Work request: Beginning with the first line and ending with the one containing "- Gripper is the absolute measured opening", copy the lines of the listing below exactly; omit everything else.

**** Records shown

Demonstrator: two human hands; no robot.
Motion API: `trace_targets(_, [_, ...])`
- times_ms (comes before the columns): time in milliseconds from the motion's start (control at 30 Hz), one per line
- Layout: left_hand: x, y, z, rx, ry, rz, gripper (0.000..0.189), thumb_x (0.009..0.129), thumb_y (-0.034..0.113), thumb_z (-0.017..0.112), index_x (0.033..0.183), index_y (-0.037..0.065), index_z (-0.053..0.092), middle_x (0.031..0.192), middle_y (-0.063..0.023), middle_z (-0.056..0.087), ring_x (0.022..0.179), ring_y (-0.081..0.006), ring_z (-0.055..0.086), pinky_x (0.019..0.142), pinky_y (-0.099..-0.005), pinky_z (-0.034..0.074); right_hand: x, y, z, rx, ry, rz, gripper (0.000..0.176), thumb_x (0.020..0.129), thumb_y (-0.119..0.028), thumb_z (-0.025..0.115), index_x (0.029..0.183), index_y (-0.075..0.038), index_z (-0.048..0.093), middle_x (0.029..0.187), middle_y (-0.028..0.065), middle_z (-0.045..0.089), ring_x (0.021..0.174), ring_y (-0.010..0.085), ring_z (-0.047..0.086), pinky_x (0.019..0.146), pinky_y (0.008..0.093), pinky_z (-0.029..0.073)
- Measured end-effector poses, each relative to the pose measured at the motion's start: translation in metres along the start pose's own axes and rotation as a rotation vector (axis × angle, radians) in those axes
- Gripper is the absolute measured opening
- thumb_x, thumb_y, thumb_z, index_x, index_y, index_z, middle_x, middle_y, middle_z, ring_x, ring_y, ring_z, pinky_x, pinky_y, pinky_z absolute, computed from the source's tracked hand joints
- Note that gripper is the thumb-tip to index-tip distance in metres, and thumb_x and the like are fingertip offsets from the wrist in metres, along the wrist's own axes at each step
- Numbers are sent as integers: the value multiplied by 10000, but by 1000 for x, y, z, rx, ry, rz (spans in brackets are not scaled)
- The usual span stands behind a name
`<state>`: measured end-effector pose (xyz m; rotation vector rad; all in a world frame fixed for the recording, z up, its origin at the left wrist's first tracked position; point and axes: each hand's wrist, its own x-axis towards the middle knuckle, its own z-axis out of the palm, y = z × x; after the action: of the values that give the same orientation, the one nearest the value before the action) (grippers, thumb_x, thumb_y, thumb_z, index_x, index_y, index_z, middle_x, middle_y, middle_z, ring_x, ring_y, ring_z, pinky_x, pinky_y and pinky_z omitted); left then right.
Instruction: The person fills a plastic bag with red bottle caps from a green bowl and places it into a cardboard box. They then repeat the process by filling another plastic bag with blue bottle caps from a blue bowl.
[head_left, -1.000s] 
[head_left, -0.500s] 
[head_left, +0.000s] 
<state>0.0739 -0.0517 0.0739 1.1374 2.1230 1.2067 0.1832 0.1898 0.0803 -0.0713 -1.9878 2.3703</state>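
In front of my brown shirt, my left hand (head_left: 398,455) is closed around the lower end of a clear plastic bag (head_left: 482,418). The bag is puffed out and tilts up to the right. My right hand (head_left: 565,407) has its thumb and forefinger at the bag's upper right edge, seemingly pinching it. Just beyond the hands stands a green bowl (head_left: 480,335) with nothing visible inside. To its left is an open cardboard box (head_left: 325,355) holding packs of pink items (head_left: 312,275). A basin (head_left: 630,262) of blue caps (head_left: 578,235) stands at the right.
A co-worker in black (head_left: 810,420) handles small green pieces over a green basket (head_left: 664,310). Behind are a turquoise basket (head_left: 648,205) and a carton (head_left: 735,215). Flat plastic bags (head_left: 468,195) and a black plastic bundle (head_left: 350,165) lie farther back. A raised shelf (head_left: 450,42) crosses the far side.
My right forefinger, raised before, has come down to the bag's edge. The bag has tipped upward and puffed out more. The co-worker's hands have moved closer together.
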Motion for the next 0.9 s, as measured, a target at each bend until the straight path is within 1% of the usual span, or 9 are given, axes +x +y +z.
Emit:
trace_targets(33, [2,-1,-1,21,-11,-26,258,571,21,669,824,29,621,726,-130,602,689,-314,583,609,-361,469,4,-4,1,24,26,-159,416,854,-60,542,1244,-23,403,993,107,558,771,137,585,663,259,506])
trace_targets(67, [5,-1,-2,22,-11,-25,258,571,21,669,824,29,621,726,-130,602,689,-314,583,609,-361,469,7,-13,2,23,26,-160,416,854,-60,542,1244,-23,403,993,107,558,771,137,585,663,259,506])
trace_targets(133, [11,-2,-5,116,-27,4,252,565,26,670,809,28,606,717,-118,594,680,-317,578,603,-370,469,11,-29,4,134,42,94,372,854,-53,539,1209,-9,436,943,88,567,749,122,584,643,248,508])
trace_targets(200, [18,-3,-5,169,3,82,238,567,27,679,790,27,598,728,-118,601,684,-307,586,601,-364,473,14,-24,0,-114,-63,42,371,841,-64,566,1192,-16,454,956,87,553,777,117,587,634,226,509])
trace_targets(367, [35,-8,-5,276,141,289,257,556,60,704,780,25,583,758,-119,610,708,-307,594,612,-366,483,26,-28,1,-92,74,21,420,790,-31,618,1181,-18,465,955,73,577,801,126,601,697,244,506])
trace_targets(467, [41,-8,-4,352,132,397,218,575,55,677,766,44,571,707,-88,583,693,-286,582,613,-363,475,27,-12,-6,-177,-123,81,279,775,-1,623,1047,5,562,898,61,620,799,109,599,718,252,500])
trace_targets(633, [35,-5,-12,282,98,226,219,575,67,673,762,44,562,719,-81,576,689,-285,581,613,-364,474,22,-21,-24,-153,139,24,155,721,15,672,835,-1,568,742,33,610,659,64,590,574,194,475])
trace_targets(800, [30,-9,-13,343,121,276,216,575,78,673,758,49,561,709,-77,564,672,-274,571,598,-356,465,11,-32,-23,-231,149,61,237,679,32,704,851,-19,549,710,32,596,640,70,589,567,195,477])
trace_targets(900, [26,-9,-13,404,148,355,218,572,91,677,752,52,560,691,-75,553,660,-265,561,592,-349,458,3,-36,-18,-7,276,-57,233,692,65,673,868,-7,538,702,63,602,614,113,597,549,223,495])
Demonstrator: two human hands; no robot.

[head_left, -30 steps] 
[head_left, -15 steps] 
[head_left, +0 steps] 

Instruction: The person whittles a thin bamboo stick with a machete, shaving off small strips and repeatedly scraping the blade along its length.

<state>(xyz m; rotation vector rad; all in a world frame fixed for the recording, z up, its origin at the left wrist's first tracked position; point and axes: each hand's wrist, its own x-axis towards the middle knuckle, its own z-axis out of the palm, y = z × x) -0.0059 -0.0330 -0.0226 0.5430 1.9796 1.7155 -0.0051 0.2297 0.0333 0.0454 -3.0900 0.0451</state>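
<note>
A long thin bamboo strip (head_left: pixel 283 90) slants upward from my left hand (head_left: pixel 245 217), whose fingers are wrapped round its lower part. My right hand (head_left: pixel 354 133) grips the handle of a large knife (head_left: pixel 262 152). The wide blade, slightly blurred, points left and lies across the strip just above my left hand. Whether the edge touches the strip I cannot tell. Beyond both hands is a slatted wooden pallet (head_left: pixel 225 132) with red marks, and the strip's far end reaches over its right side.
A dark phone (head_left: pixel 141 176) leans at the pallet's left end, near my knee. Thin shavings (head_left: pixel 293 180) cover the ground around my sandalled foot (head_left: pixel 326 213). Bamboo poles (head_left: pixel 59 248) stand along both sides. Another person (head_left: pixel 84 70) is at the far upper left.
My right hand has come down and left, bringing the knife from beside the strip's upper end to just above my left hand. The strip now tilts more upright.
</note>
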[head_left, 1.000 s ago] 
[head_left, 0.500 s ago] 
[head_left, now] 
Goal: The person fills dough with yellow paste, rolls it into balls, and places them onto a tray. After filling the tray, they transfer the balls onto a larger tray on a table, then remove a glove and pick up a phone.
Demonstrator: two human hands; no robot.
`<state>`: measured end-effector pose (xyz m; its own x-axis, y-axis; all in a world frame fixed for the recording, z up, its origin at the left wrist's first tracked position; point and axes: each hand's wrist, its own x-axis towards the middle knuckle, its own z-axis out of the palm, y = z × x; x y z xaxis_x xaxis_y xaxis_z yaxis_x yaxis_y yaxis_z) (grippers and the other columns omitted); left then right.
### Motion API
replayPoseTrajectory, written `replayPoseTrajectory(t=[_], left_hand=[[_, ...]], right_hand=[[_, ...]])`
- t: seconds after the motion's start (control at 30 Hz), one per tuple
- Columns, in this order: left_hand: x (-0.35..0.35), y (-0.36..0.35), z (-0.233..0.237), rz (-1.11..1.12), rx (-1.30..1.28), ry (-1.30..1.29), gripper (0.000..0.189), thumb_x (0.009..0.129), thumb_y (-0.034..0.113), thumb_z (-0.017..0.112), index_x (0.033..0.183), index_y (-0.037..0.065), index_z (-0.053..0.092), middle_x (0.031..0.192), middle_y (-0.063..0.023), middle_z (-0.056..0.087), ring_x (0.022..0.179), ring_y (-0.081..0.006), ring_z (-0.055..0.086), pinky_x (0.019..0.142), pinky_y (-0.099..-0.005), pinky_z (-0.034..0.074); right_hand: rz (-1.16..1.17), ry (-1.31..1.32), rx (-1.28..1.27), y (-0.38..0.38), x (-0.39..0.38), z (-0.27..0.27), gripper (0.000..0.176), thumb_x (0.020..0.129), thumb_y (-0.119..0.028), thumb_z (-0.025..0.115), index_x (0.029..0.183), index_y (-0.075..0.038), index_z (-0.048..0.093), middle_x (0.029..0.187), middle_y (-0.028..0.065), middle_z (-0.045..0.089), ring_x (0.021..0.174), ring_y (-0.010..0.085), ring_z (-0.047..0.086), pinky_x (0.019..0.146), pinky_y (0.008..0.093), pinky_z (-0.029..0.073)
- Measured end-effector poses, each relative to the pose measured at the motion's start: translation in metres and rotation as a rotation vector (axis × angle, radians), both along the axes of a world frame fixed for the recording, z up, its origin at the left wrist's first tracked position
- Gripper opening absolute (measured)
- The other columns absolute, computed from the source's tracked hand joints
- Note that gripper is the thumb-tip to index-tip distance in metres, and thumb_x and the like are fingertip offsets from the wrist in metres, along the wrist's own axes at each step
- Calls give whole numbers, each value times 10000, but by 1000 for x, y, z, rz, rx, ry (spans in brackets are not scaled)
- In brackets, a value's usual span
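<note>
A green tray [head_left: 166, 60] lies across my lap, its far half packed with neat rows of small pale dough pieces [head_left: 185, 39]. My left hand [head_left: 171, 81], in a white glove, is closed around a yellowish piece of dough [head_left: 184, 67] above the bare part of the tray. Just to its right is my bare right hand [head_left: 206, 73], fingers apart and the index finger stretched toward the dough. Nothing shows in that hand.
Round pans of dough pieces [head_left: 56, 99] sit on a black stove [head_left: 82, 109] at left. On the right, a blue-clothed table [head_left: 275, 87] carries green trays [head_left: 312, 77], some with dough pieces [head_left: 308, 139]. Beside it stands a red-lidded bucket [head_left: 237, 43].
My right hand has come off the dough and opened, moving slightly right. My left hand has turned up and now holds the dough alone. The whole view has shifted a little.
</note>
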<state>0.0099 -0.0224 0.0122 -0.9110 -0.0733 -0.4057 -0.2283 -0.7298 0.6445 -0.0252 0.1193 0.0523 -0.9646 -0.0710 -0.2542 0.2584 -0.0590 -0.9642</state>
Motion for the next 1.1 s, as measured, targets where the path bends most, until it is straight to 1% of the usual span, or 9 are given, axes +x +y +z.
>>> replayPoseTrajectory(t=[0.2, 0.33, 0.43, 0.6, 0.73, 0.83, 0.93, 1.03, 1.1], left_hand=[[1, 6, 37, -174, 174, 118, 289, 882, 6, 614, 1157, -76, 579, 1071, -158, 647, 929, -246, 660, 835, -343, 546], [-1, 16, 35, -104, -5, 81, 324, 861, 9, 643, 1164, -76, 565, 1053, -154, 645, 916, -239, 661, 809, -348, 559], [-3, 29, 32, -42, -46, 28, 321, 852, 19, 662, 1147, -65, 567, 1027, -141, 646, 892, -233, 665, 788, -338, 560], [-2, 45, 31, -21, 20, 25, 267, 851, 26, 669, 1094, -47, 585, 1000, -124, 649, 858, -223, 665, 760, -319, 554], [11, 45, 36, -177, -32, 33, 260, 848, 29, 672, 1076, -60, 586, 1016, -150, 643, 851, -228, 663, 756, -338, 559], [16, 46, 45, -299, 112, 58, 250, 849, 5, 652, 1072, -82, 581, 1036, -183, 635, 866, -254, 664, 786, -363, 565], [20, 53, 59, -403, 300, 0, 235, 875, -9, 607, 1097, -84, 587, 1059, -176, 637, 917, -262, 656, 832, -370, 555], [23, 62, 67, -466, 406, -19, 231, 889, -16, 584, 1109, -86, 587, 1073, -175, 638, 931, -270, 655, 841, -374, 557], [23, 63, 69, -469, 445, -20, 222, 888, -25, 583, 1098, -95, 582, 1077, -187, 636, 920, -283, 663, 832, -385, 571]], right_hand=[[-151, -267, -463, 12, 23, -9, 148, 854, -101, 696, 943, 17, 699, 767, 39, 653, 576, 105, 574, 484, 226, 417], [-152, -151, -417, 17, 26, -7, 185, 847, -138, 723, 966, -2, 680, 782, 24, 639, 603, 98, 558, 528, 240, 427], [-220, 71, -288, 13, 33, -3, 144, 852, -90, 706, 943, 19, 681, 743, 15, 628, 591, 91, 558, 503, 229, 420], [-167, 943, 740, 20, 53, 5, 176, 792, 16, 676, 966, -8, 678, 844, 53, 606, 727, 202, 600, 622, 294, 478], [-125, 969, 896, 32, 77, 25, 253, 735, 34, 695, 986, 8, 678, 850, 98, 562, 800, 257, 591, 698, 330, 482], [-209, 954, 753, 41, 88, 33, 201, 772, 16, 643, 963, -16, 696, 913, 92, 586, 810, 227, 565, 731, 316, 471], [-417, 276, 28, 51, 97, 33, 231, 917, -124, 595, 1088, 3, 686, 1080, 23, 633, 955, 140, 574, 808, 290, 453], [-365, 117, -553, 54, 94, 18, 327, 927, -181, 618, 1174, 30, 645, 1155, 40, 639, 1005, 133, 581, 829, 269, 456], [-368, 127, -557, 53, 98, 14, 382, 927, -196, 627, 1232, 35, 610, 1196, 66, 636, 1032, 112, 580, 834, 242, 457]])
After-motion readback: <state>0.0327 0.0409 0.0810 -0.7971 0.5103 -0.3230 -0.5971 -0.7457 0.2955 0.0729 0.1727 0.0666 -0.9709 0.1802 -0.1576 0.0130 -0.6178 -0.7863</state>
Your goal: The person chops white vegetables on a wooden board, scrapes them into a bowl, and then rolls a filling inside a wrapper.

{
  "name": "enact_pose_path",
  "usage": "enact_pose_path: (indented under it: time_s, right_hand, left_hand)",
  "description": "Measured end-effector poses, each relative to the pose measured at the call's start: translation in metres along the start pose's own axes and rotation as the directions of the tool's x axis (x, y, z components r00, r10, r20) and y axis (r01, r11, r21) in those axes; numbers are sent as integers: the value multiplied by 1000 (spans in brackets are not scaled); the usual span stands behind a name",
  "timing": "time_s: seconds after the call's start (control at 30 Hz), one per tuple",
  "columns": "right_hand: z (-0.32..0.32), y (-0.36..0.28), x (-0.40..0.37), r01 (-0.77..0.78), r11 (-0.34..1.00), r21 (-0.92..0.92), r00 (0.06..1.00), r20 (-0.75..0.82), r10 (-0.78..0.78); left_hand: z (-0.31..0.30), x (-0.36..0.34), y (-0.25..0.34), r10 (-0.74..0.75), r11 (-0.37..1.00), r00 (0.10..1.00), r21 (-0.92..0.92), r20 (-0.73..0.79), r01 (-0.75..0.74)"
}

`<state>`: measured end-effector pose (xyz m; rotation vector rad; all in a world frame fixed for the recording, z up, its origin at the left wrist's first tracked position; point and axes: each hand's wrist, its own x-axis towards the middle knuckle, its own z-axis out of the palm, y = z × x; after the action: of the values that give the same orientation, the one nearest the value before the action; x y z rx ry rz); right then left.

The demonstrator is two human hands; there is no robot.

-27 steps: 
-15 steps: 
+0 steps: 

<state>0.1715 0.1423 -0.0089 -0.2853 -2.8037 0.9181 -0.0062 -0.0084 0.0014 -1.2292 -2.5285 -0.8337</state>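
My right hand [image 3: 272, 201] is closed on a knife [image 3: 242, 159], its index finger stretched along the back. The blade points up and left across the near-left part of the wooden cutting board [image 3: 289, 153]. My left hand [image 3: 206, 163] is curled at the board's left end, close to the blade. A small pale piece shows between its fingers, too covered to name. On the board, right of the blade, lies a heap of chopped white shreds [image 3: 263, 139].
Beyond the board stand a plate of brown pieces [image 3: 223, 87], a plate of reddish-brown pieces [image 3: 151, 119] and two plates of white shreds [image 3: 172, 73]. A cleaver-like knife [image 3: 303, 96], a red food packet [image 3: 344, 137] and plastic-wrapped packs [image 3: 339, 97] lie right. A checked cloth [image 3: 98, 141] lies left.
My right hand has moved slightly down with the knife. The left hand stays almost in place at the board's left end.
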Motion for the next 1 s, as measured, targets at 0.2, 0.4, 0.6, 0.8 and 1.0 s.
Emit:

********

Result:
Demonstrator: two human hands; no robot.
Motion API: `trace_targets(_, [_, ...])`
- times_ms (comes before the columns): time in milliseconds from the motion's start (control at 30 Hz), one per line
- Layout: left_hand: x, y, z, rx, ry, rz, gripper (0.000..0.189), thumb_x (0.009..0.129), thumb_y (-0.034..0.113), thumb_z (-0.017..0.112), index_x (0.033..0.183), index_y (-0.037..0.065), index_z (-0.053..0.092), middle_x (0.031..0.192), middle_y (-0.063..0.023), middle_z (-0.056..0.087), ring_x (0.022..0.179), ring_y (-0.081..0.006), ring_z (-0.055..0.086), pinky_x (0.019..0.142), pinky_y (-0.099..-0.005), pinky_z (-0.034..0.074); right_hand: x, y, z, rx, ry, rz, gripper (0.000..0.176), thumb_x (0.020..0.129), thumb_y (-0.119..0.028), thumb_z (-0.025..0.115), index_x (0.029..0.183), index_y (-0.075..0.038), index_z (-0.048..0.093), middle_x (0.029..0.187), middle_y (-0.028..0.065), middle_z (-0.045..0.089), ring_x (0.021..0.174), ring_y (-0.010..0.085), ring_z (-0.047..0.086), pinky_x (0.019..0.146), pinky_y (0.008..0.093), pinky_z (-0.029..0.073)
- Measured end-effector poses, each relative to the pose measured at the motion's start: translation in metres along the start pose's own axes and rotation as a rotation vector (axis × angle, radians) in those axes
- Gripper is the absolute measured opening

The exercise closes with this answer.